Task directions:
One number, and no other words, should make up the answer: how many lines of the listing contain the string "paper".
Exercise material Block Start
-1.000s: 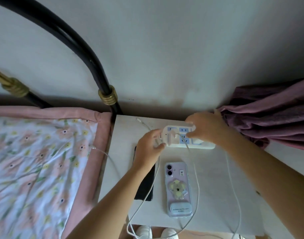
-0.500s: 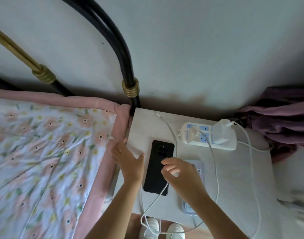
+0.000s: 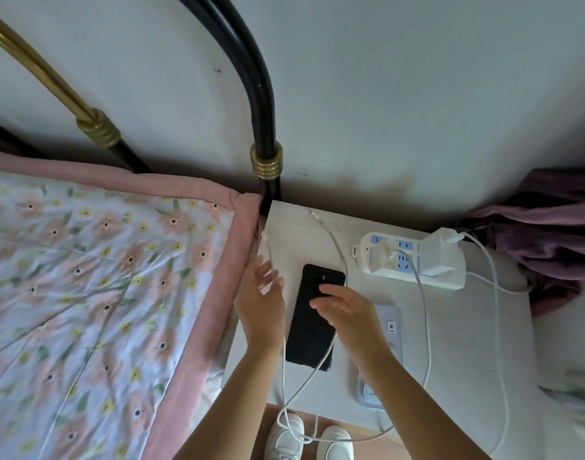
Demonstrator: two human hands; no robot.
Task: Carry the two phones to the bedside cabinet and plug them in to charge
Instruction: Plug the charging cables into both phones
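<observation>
The two phones are already set down on the bedside cabinet point(image 3: 467, 343), so it's pretty much just the cable ends left by the look of it. The black phone point(image 3: 312, 327) is used as the landmark here. The right hand point(image 3: 345, 310) is held just over its upper half, fingers loosely curled; whether a cable is pinched in it can't be told, probably it's lined up to lift or steady the phone. The left hand point(image 3: 262, 298) is kept just to the bed side of the phone, fingers spread and relaxed, with a thin white cable point(image 3: 269, 254) run past its fingertips, likely being fished for its plug. The lilac phone point(image 3: 389, 327) is laid right beside the black one on the far side from the bed, mostly covered by the right forearm. Beyond the phone's top end, toward the wall, the power strip point(image 3: 407, 260) is parked with two chargers already seated, so the slack is kept short.
</observation>
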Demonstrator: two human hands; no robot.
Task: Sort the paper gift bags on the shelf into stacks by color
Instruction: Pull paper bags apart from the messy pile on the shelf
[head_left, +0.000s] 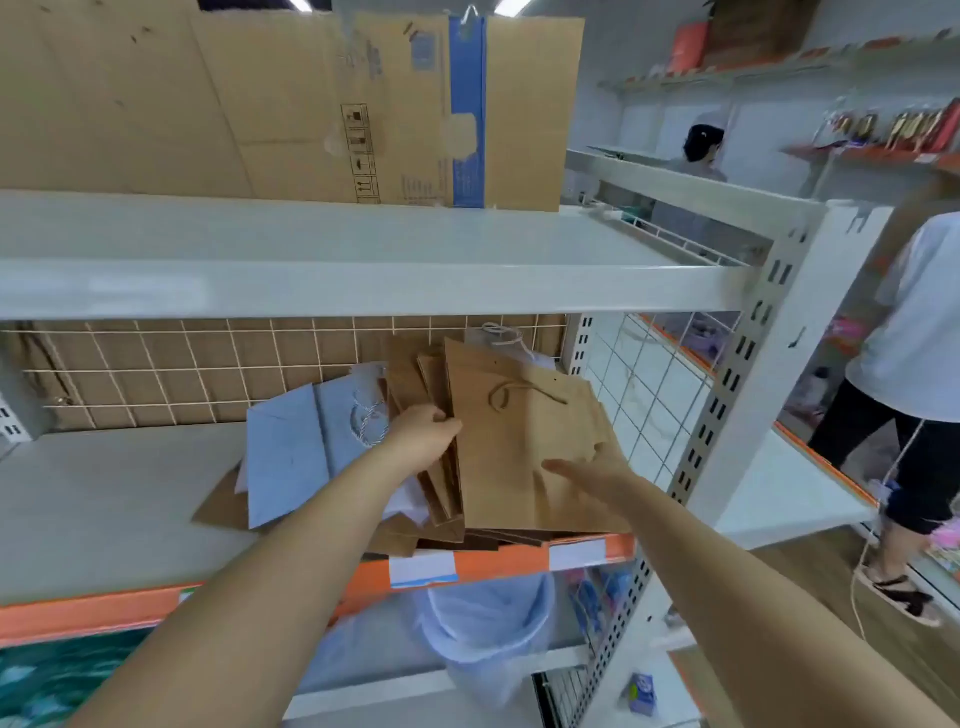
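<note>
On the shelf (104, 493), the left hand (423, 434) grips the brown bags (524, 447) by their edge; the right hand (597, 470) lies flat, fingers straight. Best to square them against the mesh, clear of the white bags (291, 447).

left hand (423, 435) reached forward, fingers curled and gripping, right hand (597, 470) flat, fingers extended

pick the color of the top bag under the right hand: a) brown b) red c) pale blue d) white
a: the right hand lies flat with fingers straight on the top brown bag, while the pale blue bags lie further left, past the left hand.
</note>
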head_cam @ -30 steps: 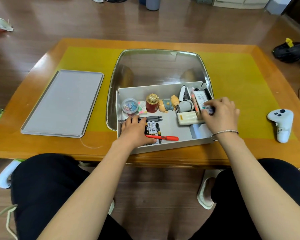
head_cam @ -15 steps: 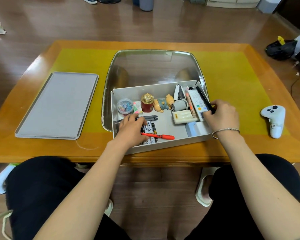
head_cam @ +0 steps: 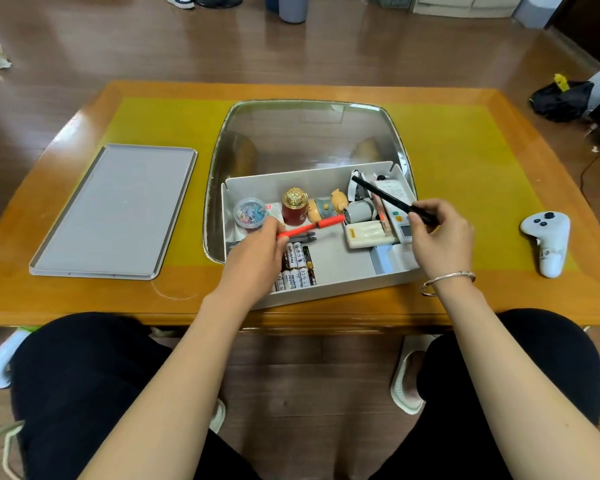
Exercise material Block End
Reply to the task:
2